Once you reach the line containing "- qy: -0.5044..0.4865" in the entries below, write out that line and each one after it down to the line containing "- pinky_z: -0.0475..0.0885", exactly and with nothing added.

Top of Data listing

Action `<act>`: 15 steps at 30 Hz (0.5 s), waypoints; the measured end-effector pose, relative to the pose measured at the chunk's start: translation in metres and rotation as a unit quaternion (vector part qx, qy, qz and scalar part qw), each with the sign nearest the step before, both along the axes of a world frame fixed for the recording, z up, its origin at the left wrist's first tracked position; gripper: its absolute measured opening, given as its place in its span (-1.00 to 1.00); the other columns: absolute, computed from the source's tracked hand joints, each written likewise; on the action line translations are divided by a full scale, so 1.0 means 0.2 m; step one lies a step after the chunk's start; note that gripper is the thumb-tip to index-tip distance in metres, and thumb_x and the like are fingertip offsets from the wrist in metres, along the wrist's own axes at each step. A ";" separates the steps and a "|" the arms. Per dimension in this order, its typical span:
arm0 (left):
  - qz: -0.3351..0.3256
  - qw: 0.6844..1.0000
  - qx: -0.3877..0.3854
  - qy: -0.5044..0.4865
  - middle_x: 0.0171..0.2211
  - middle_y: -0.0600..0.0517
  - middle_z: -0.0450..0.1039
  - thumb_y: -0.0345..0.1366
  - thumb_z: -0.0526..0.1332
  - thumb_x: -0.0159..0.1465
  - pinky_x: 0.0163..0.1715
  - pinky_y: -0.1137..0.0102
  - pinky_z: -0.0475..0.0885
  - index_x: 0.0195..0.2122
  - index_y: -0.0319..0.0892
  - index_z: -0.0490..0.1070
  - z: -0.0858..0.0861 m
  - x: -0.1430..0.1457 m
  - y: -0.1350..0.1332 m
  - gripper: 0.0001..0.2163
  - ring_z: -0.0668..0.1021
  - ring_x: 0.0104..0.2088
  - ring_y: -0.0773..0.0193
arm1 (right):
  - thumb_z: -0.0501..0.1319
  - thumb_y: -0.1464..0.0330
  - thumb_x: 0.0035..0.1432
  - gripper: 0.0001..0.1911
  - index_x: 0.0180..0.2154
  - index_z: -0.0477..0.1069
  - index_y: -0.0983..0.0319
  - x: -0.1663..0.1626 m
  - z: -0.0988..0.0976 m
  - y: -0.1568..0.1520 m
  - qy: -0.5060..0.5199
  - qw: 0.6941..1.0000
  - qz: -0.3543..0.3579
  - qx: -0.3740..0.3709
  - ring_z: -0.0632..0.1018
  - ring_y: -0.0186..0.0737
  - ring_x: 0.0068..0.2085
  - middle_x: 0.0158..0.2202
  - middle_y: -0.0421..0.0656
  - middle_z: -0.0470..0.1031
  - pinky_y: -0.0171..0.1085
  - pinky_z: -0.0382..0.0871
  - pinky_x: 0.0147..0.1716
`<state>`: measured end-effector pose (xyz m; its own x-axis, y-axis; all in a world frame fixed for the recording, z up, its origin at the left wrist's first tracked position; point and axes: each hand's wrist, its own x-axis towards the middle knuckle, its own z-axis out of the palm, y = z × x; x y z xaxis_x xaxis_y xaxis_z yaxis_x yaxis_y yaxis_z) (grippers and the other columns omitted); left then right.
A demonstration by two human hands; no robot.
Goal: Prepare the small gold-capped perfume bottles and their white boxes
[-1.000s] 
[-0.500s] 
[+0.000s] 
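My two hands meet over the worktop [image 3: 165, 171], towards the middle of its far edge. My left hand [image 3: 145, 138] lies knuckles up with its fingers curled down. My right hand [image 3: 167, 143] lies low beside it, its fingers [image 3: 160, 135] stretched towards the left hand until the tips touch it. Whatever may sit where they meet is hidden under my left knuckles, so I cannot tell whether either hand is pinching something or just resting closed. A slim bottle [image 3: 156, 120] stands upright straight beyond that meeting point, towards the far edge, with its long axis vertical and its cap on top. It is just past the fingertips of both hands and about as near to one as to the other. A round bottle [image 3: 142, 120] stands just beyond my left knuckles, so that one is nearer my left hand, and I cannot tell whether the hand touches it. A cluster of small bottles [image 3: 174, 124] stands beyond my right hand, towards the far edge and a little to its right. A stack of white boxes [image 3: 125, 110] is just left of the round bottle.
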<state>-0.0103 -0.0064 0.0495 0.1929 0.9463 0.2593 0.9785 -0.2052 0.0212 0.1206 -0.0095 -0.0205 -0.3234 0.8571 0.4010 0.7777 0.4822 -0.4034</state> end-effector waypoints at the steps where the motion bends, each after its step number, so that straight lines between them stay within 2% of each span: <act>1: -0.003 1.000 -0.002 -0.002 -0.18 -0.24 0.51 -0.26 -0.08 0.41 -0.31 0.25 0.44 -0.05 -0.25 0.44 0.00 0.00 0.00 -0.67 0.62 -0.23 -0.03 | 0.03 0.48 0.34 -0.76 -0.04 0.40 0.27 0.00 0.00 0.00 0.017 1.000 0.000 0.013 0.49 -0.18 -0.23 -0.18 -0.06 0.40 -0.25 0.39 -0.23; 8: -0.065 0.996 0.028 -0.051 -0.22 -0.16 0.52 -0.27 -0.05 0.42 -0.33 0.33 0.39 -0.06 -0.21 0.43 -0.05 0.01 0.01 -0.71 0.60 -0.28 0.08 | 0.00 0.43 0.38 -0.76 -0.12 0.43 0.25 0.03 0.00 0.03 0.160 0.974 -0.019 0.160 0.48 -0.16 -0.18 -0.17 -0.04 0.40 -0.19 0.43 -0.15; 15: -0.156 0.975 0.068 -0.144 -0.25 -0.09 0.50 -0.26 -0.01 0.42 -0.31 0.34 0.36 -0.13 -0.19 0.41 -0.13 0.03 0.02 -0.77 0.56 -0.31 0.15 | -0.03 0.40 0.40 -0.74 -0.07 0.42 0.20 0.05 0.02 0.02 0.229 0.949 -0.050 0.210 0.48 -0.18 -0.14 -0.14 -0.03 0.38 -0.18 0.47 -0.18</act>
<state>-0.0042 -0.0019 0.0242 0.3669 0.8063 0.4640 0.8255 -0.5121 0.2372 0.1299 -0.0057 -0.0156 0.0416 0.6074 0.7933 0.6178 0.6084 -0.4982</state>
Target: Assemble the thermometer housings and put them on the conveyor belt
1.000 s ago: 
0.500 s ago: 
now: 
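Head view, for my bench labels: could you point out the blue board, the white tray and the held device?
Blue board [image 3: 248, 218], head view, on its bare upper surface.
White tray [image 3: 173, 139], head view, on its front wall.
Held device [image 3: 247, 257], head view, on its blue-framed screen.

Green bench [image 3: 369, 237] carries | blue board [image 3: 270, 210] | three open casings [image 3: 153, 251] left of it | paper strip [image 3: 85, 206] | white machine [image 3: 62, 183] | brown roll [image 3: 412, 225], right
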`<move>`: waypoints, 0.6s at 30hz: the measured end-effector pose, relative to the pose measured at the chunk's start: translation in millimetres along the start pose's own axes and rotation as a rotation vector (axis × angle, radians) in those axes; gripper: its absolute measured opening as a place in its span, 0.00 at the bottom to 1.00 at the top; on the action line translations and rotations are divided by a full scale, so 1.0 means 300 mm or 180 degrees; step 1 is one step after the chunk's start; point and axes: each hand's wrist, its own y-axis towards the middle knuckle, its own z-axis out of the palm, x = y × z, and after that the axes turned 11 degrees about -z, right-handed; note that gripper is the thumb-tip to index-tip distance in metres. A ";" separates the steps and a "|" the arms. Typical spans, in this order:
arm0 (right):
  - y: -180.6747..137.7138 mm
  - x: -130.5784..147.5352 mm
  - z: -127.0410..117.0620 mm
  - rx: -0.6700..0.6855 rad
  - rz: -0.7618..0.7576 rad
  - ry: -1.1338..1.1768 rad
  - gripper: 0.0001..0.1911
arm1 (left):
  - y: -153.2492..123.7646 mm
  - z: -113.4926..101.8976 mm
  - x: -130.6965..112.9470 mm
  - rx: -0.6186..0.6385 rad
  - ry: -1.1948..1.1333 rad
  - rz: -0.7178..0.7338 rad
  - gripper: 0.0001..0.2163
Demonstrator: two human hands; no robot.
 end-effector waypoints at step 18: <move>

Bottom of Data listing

Task response:
  - qy: -0.5044..0.4865
  - middle_x: 0.0171..0.2211
  - middle_y: -0.0600..0.0517
  - middle_z: -0.0450..0.1039
  - thumb_y: -0.0345..0.1366
  - thumb_z: -0.0526..0.1332
  - thumb_x: -0.0159..0.1465
  - pinky_x: 0.0163..0.1715
  - pinky_y: -0.1137..0.0102
  - pinky_z: -0.0475..0.0885

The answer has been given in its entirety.